▸ **Your goal**: The full listing is to be returned exactly as given, but without pictures.

▸ **Dataset excerpt**:
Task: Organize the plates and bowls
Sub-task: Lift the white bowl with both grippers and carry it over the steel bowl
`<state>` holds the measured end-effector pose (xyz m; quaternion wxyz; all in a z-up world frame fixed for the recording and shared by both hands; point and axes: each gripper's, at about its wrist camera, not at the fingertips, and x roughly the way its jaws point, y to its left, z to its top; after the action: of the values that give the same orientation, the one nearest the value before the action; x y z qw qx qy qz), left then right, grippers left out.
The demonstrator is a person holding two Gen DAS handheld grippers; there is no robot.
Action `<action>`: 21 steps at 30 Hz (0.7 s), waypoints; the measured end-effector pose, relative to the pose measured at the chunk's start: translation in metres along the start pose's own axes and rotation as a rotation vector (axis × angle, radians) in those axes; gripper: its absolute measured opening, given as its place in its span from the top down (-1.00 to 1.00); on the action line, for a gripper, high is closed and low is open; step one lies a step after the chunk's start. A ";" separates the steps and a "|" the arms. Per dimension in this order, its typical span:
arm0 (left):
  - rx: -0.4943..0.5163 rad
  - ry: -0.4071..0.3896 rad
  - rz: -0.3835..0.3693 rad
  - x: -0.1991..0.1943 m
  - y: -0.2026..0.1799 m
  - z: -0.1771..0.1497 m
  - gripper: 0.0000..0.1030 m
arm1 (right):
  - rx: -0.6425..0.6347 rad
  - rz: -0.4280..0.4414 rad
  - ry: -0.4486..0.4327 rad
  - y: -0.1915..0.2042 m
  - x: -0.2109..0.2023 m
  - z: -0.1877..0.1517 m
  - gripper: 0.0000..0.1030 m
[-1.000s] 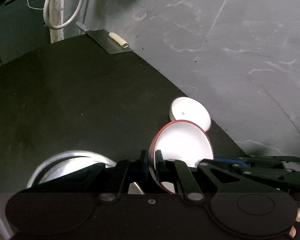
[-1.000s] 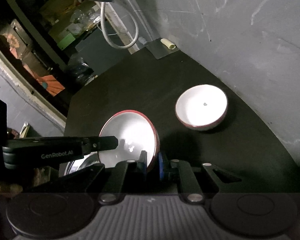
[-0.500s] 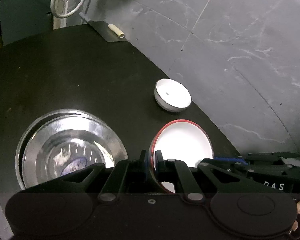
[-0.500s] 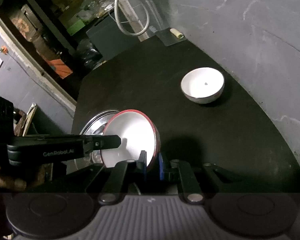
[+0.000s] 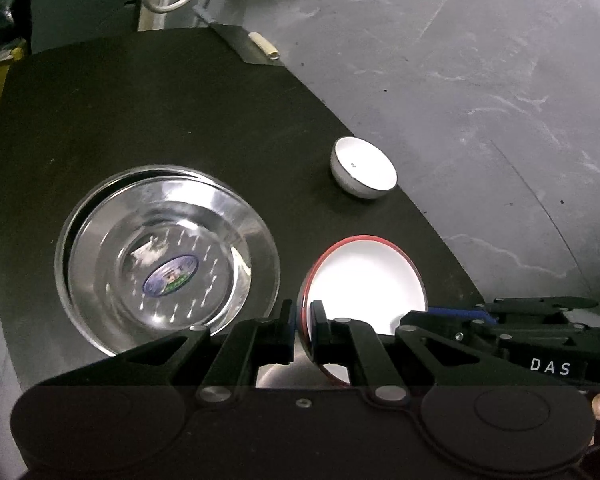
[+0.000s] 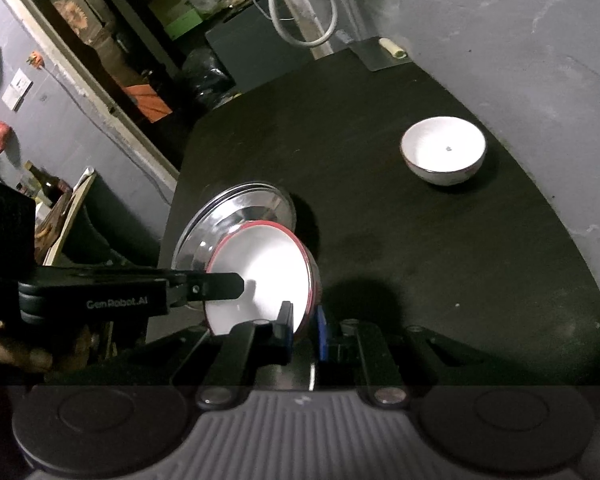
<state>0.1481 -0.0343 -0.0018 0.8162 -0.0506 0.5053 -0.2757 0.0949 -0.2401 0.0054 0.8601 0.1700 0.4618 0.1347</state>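
Note:
A red-rimmed white bowl point(image 5: 366, 280) is held above the black table by both grippers. My left gripper point(image 5: 302, 316) is shut on its near-left rim. My right gripper point(image 6: 304, 320) is shut on its near-right rim, and the bowl point(image 6: 260, 272) shows tilted there. Stacked steel plates point(image 5: 168, 256) lie on the table to the left, partly under the bowl in the right wrist view point(image 6: 236, 216). A second white bowl point(image 5: 363, 168) stands upright near the table's right edge, also in the right wrist view point(image 6: 443, 151).
The round black table point(image 5: 180, 112) curves against a grey wall point(image 5: 480, 60) on the right. A flat metal sheet with a small roll point(image 5: 256, 46) lies at the far edge. A white cable point(image 6: 300, 8) hangs behind. Shelves and clutter point(image 6: 100, 60) stand beyond the left side.
Both grippers have lifted the red-rimmed bowl up and back; the table looks farther away. The steel plates have come fully into the left view, and the other bowl looks smaller.

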 end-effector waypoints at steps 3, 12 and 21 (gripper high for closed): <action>-0.014 -0.004 0.002 -0.004 0.003 -0.004 0.87 | -0.016 0.011 0.006 0.003 0.000 -0.001 0.74; -0.057 0.029 0.003 -0.018 0.013 -0.022 0.85 | -0.108 0.055 0.055 0.017 0.000 -0.011 0.74; -0.074 0.085 0.002 -0.024 0.020 -0.039 0.83 | -0.139 0.096 0.115 0.023 0.002 -0.018 0.74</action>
<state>0.1146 0.0023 -0.0093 0.7919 -0.0683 0.5494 -0.2579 0.0789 -0.2154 0.0037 0.8345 0.1238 0.4910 0.2172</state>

▸ **Solution below**:
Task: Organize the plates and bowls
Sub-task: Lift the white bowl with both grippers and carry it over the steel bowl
`<state>` holds the measured end-effector pose (xyz m; quaternion wxyz; all in a z-up world frame fixed for the recording and shared by both hands; point and axes: each gripper's, at about its wrist camera, not at the fingertips, and x roughly the way its jaws point, y to its left, z to its top; after the action: of the values that give the same orientation, the one nearest the value before the action; x y z qw qx qy qz), left then right, grippers left out.
The demonstrator is a person holding two Gen DAS handheld grippers; there is no robot.
Action `<action>`: 21 steps at 30 Hz (0.7 s), waypoints; the measured end-effector pose, relative to the pose measured at the chunk's start: translation in metres along the start pose's own axes and rotation as a rotation vector (axis × angle, radians) in those axes; gripper: its absolute measured opening, given as its place in its span from the top down (-1.00 to 1.00); on the action line, for a gripper, high is closed and low is open; step one lies a step after the chunk's start. A ";" separates the steps and a "|" the arms. Per dimension in this order, its typical span:
arm0 (left):
  - rx: -0.4943..0.5163 rad
  - ry: -0.4071..0.3896 rad
  - rz: -0.3835..0.3693 rad
  - x: -0.1991..0.1943 m
  - y: -0.2026..0.1799 m
  - z: -0.1771..0.1497 m
  - gripper: 0.0000..0.1030 m
arm1 (right):
  - rx: -0.6425..0.6347 rad
  - rz: -0.4280..0.4414 rad
  - ry: -0.4486..0.4327 rad
  - y: -0.1915..0.2042 m
  - x: -0.2109..0.2023 m
  - z: -0.1877..0.1517 m
  - gripper: 0.0000..0.1030 m
[-1.000s] 
[-1.000s] 
[-0.500s] 
[-0.500s] 
[+0.000s] 
[+0.000s] 
<state>0.1481 -0.0343 -0.0018 0.8162 -0.0506 0.5053 -0.2757 0.0949 -0.2401 0.0054 0.8601 0.1700 0.4618 0.1347</state>
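Note:
A red-rimmed white bowl point(image 5: 366, 280) is held above the black table by both grippers. My left gripper point(image 5: 302, 316) is shut on its near-left rim. My right gripper point(image 6: 304, 320) is shut on its near-right rim, and the bowl point(image 6: 260, 272) shows tilted there. Stacked steel plates point(image 5: 168, 256) lie on the table to the left, partly under the bowl in the right wrist view point(image 6: 236, 216). A second white bowl point(image 5: 363, 168) stands upright near the table's right edge, also in the right wrist view point(image 6: 443, 151).
The round black table point(image 5: 180, 112) curves against a grey wall point(image 5: 480, 60) on the right. A flat metal sheet with a small roll point(image 5: 256, 46) lies at the far edge. A white cable point(image 6: 300, 8) hangs behind. Shelves and clutter point(image 6: 100, 60) stand beyond the left side.
Both grippers have lifted the red-rimmed bowl up and back; the table looks farther away. The steel plates have come fully into the left view, and the other bowl looks smaller.
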
 end-effector waypoints at steps 3, 12 and 21 (gripper high for closed): <action>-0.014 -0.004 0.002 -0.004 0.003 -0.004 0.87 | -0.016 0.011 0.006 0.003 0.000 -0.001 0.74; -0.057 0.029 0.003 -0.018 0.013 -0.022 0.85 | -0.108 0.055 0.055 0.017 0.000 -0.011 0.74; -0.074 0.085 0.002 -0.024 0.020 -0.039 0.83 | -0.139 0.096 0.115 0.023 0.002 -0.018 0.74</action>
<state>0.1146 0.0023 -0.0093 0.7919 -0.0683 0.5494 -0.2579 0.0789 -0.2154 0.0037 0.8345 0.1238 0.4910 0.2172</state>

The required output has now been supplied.